State and OTP Servers

While huge chunks of this book are dedicated to OTP servers and state management, here's the essential concept: gen_server is Erlang's standard behavior for implementing stateful server processes.

A gen_server initializes state through an init/1 callback and maintains that state by passing it through callback functions like handle_call/3 and handle_cast/2. State updates work by creating new copies of data structures with the desired changes, then returning that new immutable data as the current state. This approach combines the benefits of persistent, mutable-seeming state with the safety guarantees of immutable data.

Benefits: OTP servers provide structured, predictable state management with built-in support for supervision, debugging, and code upgrades. State changes are centralized in a single process, making the system easier to reason about. The gen_server behavior handles message queuing, timeouts, and system messages automatically.
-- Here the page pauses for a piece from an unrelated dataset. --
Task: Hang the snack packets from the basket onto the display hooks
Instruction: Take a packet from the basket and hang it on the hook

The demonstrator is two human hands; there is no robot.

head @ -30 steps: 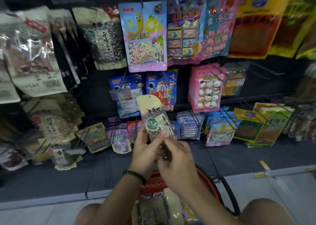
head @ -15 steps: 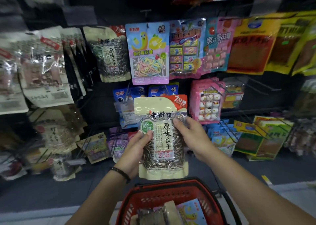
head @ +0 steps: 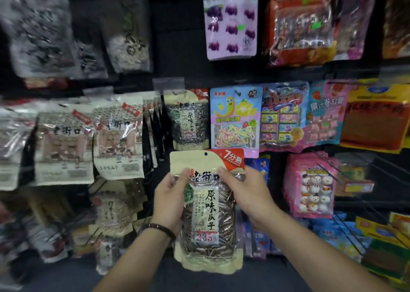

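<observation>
I hold a cream sunflower-seed packet (head: 207, 216) upright in front of the display wall, its label facing me and its hang hole at the top. My left hand (head: 169, 197) grips its left edge, thumb on the front. My right hand (head: 248, 192) grips its right edge near the red corner. Straight above it, a matching seed packet (head: 187, 121) hangs on a hook. The basket is out of view.
Hanging packets fill the wall: pale seed bags (head: 117, 141) at left, a rainbow candy bag (head: 235, 118) beside the matching packet, a pink snowman bag (head: 310, 185) at right, a purple-print bag (head: 230, 21) above. Bare wire hooks (head: 363, 158) jut out at right.
Both hands lifted the seed packet from just above the basket, turned its front to me and raised it toward the hanging packets. My view tilted up and the red basket dropped out of sight.
</observation>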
Weaknesses: All requests must pass through a single process, which can become a bottleneck under high load. Each state update creates new data structures, which can impact performance for very large or frequently-updated state. Care must be taken to avoid blocking operations that could make the server unresponsive.

External Databases

Erlang applications often connect to external databases for persistent storage. Mnesia, Erlang's built-in distributed database, provides a native solution with strong integration into the Erlang ecosystem. It offers ACID transactions, table replication across nodes, and the ability to store tables in RAM, on disk, or both.

For other databases, Erlang has drivers and libraries for PostgreSQL, MySQL, MongoDB, Redis, and more. These typically use connection pools and message-passing patterns to maintain safety, with processes dedicated to managing database connections and handling queries asynchronously.
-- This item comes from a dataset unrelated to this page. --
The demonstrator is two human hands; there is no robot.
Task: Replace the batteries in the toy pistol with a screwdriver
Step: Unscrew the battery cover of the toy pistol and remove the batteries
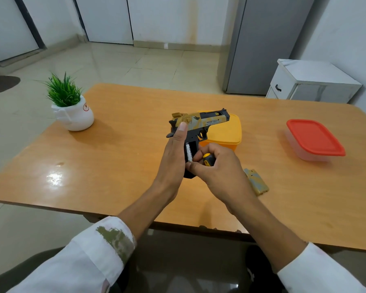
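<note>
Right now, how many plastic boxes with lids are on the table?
2. The yellow box sits in the middle, just behind the toy pistol. The clear box with the red lid stands alone off to the right. Part of the tabletop is hidden, so a smaller one could be missed.

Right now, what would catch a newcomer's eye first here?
The yellow-and-black toy pistol held up over the middle of the table, its handle open with a battery showing. Next, the red-lidded container at the right and the green potted plant at the left.
</note>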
Benefits: External databases provide durable persistence across system restarts, ACID transaction guarantees, and the ability to handle datasets larger than available RAM. They enable data sharing across multiple applications and programming languages, and often include sophisticated query capabilities, indexes, and analytical tools. Databases like PostgreSQL offer mature backup, replication, and disaster recovery solutions.
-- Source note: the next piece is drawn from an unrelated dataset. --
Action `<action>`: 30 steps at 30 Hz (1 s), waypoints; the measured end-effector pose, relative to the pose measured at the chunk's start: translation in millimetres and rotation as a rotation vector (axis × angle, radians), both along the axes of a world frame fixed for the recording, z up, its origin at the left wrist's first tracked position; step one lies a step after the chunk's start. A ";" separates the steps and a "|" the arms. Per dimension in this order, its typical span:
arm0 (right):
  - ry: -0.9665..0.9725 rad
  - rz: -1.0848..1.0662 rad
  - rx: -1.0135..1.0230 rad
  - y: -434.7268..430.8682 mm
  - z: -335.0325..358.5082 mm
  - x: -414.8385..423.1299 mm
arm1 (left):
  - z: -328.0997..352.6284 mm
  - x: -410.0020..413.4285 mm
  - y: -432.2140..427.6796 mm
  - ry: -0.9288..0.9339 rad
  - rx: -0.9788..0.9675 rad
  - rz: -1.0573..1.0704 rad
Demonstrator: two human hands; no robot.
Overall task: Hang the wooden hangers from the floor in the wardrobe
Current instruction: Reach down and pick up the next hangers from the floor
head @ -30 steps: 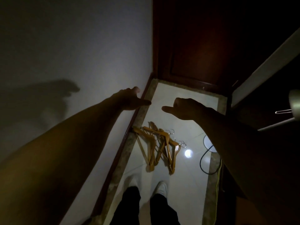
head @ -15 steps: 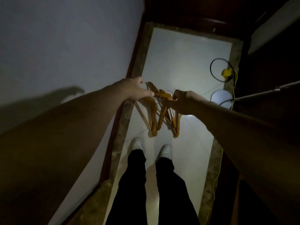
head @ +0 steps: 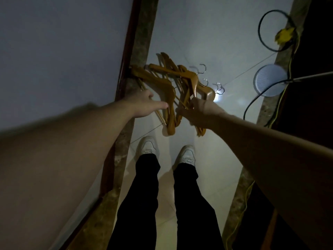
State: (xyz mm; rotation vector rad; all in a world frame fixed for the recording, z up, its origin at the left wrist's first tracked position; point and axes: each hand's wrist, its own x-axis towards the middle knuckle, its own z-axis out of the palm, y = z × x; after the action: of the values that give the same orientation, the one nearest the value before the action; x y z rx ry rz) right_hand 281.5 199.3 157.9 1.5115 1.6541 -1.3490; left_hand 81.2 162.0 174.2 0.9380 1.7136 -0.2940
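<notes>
The hangers (head: 171,87) lie in a loose, overlapping pile on the white tiled floor (head: 207,42), just ahead of the person's white shoes (head: 148,147). The pile's left ends reach the stone border (head: 142,42) and the dark skirting (head: 128,42) at the foot of the wall (head: 63,42). The metal hooks (head: 202,68) stick out on the right side of the pile, near a bright spot of glare on the tiles. The left grip (head: 144,103), a bare hand, is open and holds nothing; its thumb stretches straight toward the arm of the leftmost hanger, and I cannot tell whether the tip touches the wood. The right grip (head: 198,110), also a bare hand, is curled over the right half of the pile and closed round the wood of a hanger, whose shoulder rises out of the fist toward the hooks. Whether that hanger is off the floor cannot be told. Black trousers (head: 144,195) fill the lower middle. To the right a black cable (head: 259,29) loops on the floor beside a blurred yellow plug (head: 285,34). Below them lies a round ribbed white disc (head: 270,80). A thin yellow cord (head: 289,65) runs along the right border, and a pale rod (head: 315,76) comes in from the right edge.
</notes>
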 end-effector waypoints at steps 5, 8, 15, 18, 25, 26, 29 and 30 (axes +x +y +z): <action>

Weaknesses: Database operations introduce network latency and I/O overhead, becoming a potential bottleneck in high-throughput systems. They create external dependencies that can affect system reliability and require careful connection management to avoid resource leaks. The impedance mismatch between Erlang's term-based data model and SQL's relational model can complicate data mapping. Database connections are limited resources that must be pooled and managed carefully.

Choosing the Right Approach

Each alternative serves different needs:

  • Process Dictionary: Use sparingly for cross-cutting concerns or when integrating with third-party code
  • ETS Tables: Ideal for shared, high-performance in-memory data that multiple processes need to access
  • OTP Servers: The default choice for managing application state with clear ownership and structure
  • External Databases: Essential for persistent data, large datasets, or sharing data across systems

The key insight is that Erlang doesn't prevent you from maintaining state—it just ensures you do so safely and explicitly, avoiding the pitfalls of traditional global variables.